Es ist Montag, elf Uhr, die Frühlingssonne wärmt die Gesichter der Passanten und ein laues Lüftchen sorgt dafür, dass sich die Haut nicht überhitzt. Vereinzelte, weiße Wölkchen machen den sonst so strahlend blauen Himmel lebendig. In der Luft liegt der Geruch von Kaffee und frischem Gebäck.
Oliver sitzt wie immer im Außenbereich des Cafés, das sich nicht nur an den großen Marktplatz mitten in der Stadt schmiegt, sondern sich auch weit darüber ausbreitet. Sein Tisch steht den Leuten, die ihn überqueren, regelrecht im Weg. So eilen sie an ihm vorbei, unterwegs zur Arbeit, zum Einkaufen oder wohin auch immer.
Er liebt es, mittendrin zu sitzen und es stört ihn nicht im Geringsten, dass sich ein Teil des Geschehens an den anderen Tischen in seinem Rücken abspielt. Seine Selbstsicherheit kommt mit seinem Körperbau. Er ist ein Riese mit muskelbepackten Oberarmen und ebensolchen Beinen, einem Stiernacken und riesigen Händen und Füßen. Sein etwas dunklerer Hautton, das kantige Gesicht und die pechschwarzen Haare verstärken den ersten Eindruck, sich besser nicht mit ihm anzulegen.

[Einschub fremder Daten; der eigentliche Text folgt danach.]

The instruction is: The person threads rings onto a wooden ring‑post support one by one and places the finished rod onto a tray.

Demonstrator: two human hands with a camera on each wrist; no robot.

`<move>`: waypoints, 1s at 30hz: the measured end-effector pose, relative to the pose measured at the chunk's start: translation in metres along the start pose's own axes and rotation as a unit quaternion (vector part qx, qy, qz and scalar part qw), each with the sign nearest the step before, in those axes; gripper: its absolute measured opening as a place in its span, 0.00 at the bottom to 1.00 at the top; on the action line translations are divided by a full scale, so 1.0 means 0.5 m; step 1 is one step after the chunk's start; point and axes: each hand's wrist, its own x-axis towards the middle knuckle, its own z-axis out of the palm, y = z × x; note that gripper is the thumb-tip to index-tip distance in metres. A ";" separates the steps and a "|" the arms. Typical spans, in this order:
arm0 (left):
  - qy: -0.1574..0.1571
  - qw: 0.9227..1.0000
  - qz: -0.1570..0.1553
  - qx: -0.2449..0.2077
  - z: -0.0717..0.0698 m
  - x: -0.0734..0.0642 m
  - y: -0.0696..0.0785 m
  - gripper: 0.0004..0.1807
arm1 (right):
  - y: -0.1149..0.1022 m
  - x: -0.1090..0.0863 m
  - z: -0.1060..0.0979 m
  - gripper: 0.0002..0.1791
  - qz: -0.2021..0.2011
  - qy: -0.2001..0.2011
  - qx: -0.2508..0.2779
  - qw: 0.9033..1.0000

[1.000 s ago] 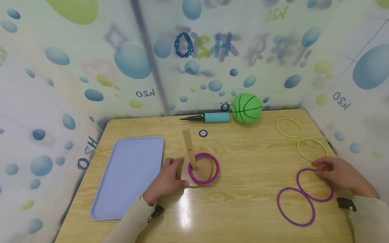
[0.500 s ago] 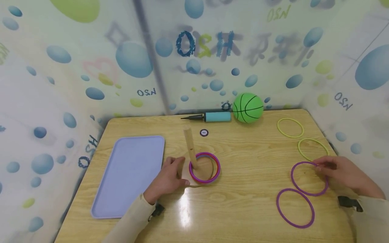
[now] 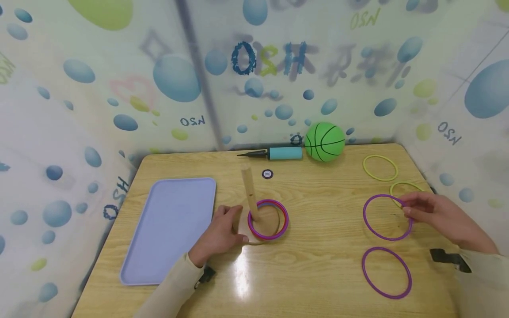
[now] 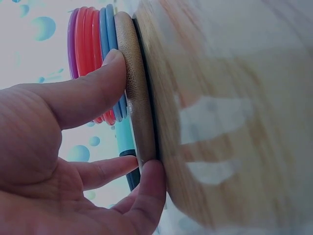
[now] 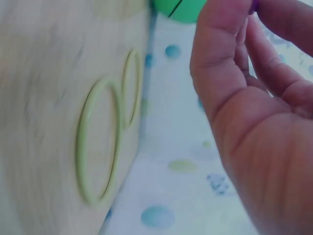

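Observation:
My left hand grips the edge of a round wooden base, thumb and fingers spread along its rim. A wooden peg stands up from the base. Stacked round the peg are purple, red and blue rings, the purple one on top. To the right, my right hand pinches a purple ring at its right side, held above the table. In the right wrist view that ring is mostly out of frame. Another purple ring lies on the table nearer me.
Two yellow rings lie at the right; the nearer is partly hidden by my right hand. A blue tray lies left of the base. Along the back are a hand pump, a green ball and a small dark disc.
My right hand has lifted the purple ring off the table and moved it left and away from me, clear of the other purple ring. My left hand stays at the base.

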 end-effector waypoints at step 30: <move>0.005 1.000 0.011 0.002 0.001 0.000 -0.004 0.52 | -0.211 0.071 0.106 0.19 -0.133 0.021 0.396 0.908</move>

Nichtsdestotrotz ist er ein gut aussehender Mann, denn die Proportionen stimmen. Seine halblange, leicht wellige Frisur sorgt dafür, dass ihm die Haare fast spielerisch in den Nacken und über die Stirn fallen und weichen, zusammen mit seinen runden und rosigen Wangen und der etwas zu breiten Nase, seine harten Gesichtszüge etwas auf.Er weiß, wie ernst er aufgrund seiner dunklen und an den Winkeln leicht nach unten geneigten Augen wirkt. Deshalb schenkt er der Frau, die ihn vorhin und von weitem noch fast mit ihren Augen ausgezogen hat, ein warmes Lächeln, als sie - jetzt deutlich nervöser - an ihm vorbei huscht. Wenn die Mundwinkel seiner vollen, breiten Lippen, umrandet von einem sorgsam gepflegten Dreitagebart, nach oben wandern und sich kleine Lachfältchen an seinen Augenwinkeln bilden, sorgt das in der Regel für ein erleichtertes Zurücklächeln der Passanten.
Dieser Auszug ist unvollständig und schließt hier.